2021 yıllından 2022 ye girildiğinde Türkiye’de köylük bölgelerde büyük yıkımlar diyebileceğimiz sorunlar yaşanmış, küçük üreticiler, üretim girdi maliyeti yükü altında nefes almakta bile zorlanmıştır. 2021 yılında da önceki yıllarda olduğu gibi çiftçilerin yaşadığı tüm sorunların kaynağı, AKP iktidarının İMF, DB, DTÖ ve AB programları doğrultusunda uygulamış olduğu neo-liberal serbest piyasa tarım politikasıdır. Bugün tarımsal alanda yaşanan sorunlarla ilgili ne söylersek söyleyelim hep aynı noktaya, iktidarın uygulamakta olduğu (küresel ölçekte faaliyet gösteren büyük endüstriyel sanayi tarım tekellerinin) politikalara geliyoruz. Küçük aile işletmelerinin tasfiye edilerek tarım sanayi şirketlerinin yedek iş gücü halline getirilmeye çalışılması. Bunun da en bildik yöntemi girdi maliyetinin yükseltilerek üreticinin borçlandırılmasıdır.
AKP’nin çiftçilerin, köylüleri borçlandırma politikasına yakından baktığımızda, bunun belli ölçüde başarıldığını görüyoruz. AKP, emperyalist devletlerin yarı sömürge, yarı feodal ülkelere finansal bağımlılığı derinleştirerek bağımlılık ilişkisini perçinlemeyi artırmak için uyguladığı politikanın portatifini yerel ölçekte Türkiye tarımsal alanında başarılı uygulayıcısıdır. AKP’nin hükümete geldiği 2002 yılında çiftçilerin bankalara borcu 2.4 milyar iken, 2021’de borç miktarı 70 kattan fazla artmıştır. “Bankacılık Düzenleme ve Denetleme Kurumunun (BDDK) verilerine göre tarım kesiminin bankalara olan borcu yıllın ilk 10 aylık döneminde 28.5 milyar lira artarak 156.2 milyar liraya yükseldi. Bu borcun 116.9 milyar liralık kısmı kamu bankalarına, 39.3 milyar liralık kısmı ise özel bankalara. Borcun 4.4 milyarı ise takipte.” (07.12.2021 BirGün Gazetesi )

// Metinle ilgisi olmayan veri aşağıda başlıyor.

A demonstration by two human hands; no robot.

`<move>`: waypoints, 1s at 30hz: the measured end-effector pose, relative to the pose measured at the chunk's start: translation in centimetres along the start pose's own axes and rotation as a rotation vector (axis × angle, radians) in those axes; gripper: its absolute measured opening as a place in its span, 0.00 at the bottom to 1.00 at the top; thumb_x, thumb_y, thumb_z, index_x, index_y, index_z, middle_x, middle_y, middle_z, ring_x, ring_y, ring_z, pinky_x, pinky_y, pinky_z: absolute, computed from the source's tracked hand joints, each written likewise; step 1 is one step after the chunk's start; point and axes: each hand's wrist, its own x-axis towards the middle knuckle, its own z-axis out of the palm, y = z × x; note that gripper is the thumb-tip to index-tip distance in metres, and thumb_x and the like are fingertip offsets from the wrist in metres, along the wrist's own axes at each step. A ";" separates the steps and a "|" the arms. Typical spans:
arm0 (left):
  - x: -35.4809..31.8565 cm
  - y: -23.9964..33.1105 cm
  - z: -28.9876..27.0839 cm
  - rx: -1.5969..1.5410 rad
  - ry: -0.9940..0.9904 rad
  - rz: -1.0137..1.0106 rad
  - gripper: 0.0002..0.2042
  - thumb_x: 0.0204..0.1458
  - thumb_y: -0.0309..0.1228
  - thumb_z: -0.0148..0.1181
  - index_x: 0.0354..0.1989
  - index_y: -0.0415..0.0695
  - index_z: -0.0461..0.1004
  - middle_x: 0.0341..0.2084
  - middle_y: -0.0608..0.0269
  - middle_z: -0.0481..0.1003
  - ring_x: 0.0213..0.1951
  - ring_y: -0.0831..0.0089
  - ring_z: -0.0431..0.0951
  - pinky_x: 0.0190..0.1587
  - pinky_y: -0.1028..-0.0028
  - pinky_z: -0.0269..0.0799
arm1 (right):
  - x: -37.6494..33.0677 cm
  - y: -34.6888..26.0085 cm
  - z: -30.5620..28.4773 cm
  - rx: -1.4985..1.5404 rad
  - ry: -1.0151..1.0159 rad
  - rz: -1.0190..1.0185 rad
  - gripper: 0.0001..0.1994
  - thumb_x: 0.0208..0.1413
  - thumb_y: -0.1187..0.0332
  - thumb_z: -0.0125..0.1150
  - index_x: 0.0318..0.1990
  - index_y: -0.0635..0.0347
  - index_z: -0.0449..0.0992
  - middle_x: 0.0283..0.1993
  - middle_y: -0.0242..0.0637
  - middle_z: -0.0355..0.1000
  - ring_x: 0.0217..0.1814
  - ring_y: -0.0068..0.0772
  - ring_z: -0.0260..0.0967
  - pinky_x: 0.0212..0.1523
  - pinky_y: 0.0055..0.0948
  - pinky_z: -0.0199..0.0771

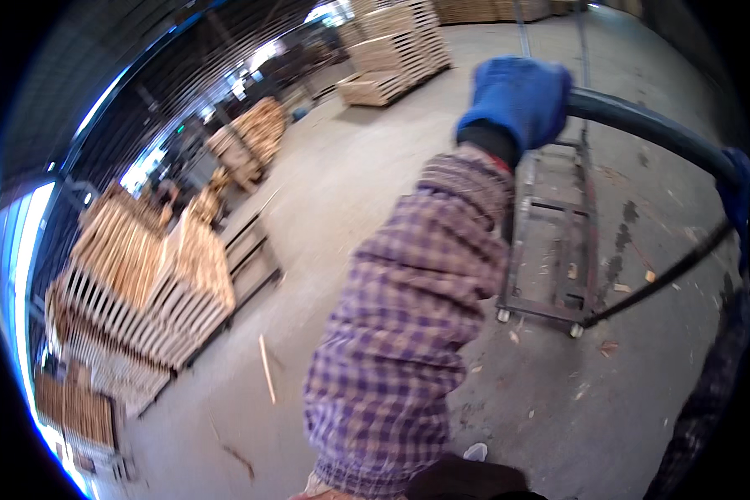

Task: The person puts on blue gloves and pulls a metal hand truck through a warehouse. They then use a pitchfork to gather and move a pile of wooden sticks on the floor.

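Note:
My left hand (521, 100), in a blue work glove, is closed round the dark curved push handle (642, 123) of a cart. At the right rim my right hand (740, 196), also blue-gloved and partly cut off by the dark edge, grips the other end of that handle. Below and ahead, the cart's low metal frame (590, 246) rests on small casters, with bare crossbars and no load showing. A dark strut (662, 282) slopes from the frame up to the handle near my right hand. My checked left sleeve covers part of the frame's left side.
Large stacks of wooden slats (154, 267) stand at the left, one beside a slatted rack (254, 250). More pallet-like wood stacks (396, 54) stand far ahead. A loose wooden stick (267, 368) and scattered wood scraps (610, 348) lie on the concrete floor (325, 242).

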 end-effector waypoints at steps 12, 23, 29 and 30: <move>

Ülkemizde çiftçilerin, köylülerin kredi aldığı, borcu bulunduğu tek yer bankalar değildir. Küçük üretici, bankaların yanı sıra tarım kredi kooperatiflerinden, tüccardan, tefeciden , zirai bayiden, yerel eşrafa, eş dostlarına kadar değişik kesimden borçlanmıştır. Bankaların resmi verileri, köylünün Tarım Kredisi kapsamında aldığı borçtur. Köylünün bankalara tarım kredisi dışında da borcu bulunur. Bunlarla birlikte toplam borcu 200 milyar liranın üzerinde olduğu hesap ediliyor. Var olan veriler üzerinden şunu söyleyebiliriz ki; çiftçiler 20 yıl önce nasıl tefecinin eline hükümetler tarafından terk edilmişse, bugün de aynı şey söz konusudur. Tek fark, girdi maliyetinin 20 yıl öncesine oranla çok fazla artması ve kredi borcunun 70 kat civarında artmış olmasıdır. Bunun nedeni de AKP iktidarının 20 yıl boyunca uyguladığı tarım politikasının küçük üreticiyi getirdiği yerdir.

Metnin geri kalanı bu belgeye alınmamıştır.